__TASK ITEM__:
Write out the entries below exactly, starting at the first line and stopping after the line that contains "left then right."; skip all pictures.

Source records:
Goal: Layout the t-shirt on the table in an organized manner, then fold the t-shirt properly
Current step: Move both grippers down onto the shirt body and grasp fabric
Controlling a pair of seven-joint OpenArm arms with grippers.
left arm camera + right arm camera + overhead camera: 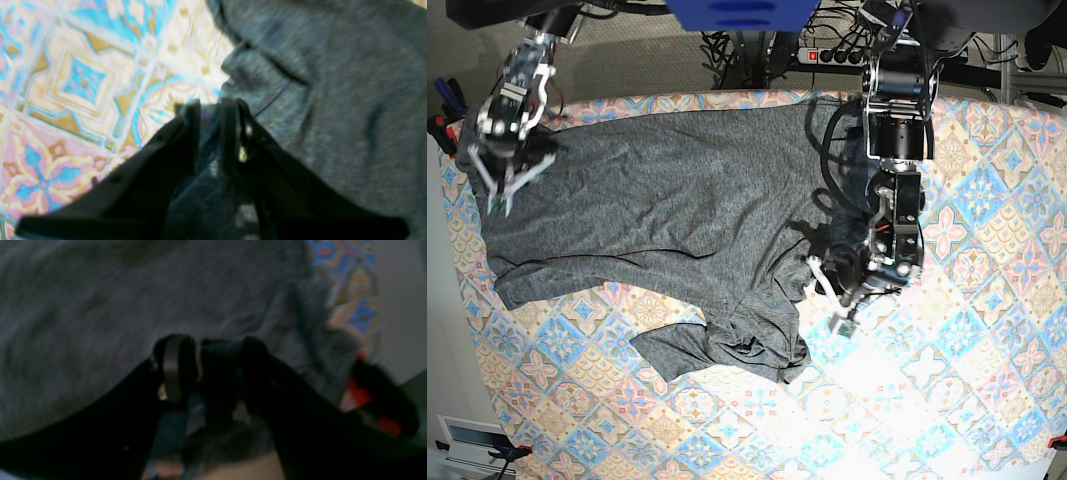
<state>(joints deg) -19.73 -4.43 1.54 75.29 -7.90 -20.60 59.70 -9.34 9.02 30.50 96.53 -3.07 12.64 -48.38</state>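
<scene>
T-shirt (657,205): spread across far half of desk (987,390), 1 sleeve bunched toward the near side, wrinkled. Left tool (211,110) pinches fabric at shirt's edge, grey cloth between the fingers. Right tool (208,350) at opposite end, clamped on a dark fold of the shirt. Step: layout, not folding yet. Next, prob.: pull the 2 ends apart, flatten crumpled sleeve. No brand, label or readable text on shirt.
</scene>
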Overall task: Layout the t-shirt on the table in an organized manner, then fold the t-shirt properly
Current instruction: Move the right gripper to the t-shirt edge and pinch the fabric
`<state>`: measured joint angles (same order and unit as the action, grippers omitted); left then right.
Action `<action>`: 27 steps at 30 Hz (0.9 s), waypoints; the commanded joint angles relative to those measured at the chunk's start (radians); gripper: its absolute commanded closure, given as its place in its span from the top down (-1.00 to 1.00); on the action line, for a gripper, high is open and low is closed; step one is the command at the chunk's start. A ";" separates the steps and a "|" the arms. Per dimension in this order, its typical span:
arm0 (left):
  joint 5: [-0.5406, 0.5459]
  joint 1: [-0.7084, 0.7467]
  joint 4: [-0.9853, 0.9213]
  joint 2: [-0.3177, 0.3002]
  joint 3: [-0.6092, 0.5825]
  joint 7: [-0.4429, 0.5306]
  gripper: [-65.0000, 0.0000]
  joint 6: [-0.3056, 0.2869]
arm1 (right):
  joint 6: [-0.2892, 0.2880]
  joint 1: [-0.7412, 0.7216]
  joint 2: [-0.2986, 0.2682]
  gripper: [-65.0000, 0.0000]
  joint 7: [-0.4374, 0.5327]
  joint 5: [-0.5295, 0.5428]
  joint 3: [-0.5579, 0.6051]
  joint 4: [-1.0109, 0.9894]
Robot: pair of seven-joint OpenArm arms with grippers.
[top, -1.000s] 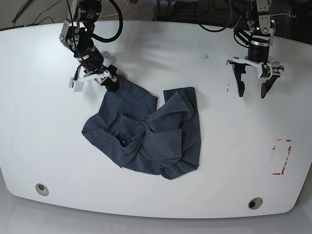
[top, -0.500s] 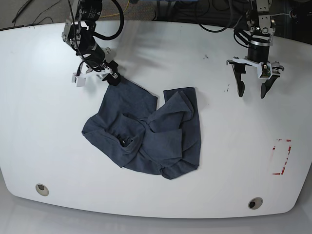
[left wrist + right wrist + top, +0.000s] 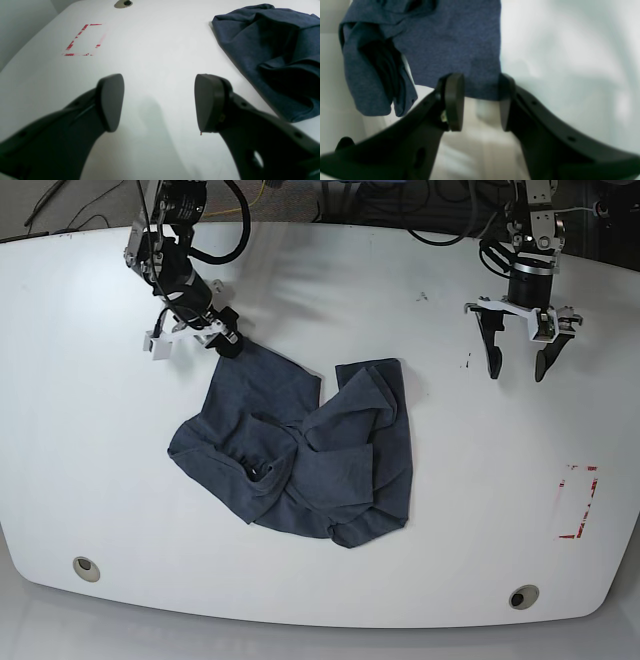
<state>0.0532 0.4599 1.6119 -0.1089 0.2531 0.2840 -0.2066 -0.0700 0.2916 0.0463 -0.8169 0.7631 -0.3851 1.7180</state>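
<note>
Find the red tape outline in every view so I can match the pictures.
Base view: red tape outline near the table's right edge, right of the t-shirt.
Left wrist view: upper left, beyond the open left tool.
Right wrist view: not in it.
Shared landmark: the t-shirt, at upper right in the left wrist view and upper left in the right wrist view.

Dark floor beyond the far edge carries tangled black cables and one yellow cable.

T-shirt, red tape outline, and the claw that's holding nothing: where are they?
t-shirt (image 3: 300, 450), base view, crumpled middle.
red tape rectangle (image 3: 577, 500), base view, its right edge.
left gripper (image 3: 518, 370), base view, between its open fingertips.
</note>
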 commanded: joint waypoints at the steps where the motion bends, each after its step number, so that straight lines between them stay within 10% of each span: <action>1: 0.006 0.000 0.018 -0.008 0.002 0.028 0.28 0.003 | -0.007 -0.007 -0.018 -0.32 0.004 0.012 -0.002 0.052; 27: 0.004 0.001 0.017 -0.010 0.001 0.028 0.28 0.002 | -0.015 -0.015 -0.038 -0.32 0.008 0.011 -0.031 -0.037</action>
<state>0.0528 0.4625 1.6119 -0.1120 0.2523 0.2840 -0.2062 -0.0742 0.2844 0.0113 -0.8139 0.7670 -0.4183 1.6806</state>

__EXERCISE ANSWER__:
Goal: Layout the t-shirt on the table in an organized manner, then fold the t-shirt properly
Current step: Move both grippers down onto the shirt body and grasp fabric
Controlling a pair of seven-joint OpenArm arms with grippers.
left arm camera + right arm camera + overhead camera: 
<state>(joints deg) -19.73 -4.43 1.54 75.29 -7.90 -20.60 59.70 -9.34 9.02 30.50 96.53 -3.07 12.64 -48.38</state>
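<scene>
T-shirt (657,205): spread across far half of desk (987,390), 1 sleeve bunched toward the near side, wrinkled. Left tool (211,110) pinches fabric at shirt's edge, grey cloth between the fingers. Right tool (208,350) at opposite end, clamped on a dark fold of the shirt. Step: layout, not folding yet. Next, prob.: pull the 2 ends apart, flatten crumpled sleeve. No brand, label or readable text on shirt.
</scene>
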Overall task: Layout the t-shirt on the table in an organized manner, then fold the t-shirt properly
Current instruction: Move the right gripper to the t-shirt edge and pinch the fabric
`<state>`: measured joint angles (same order and unit as the action, grippers omitted); left then right.

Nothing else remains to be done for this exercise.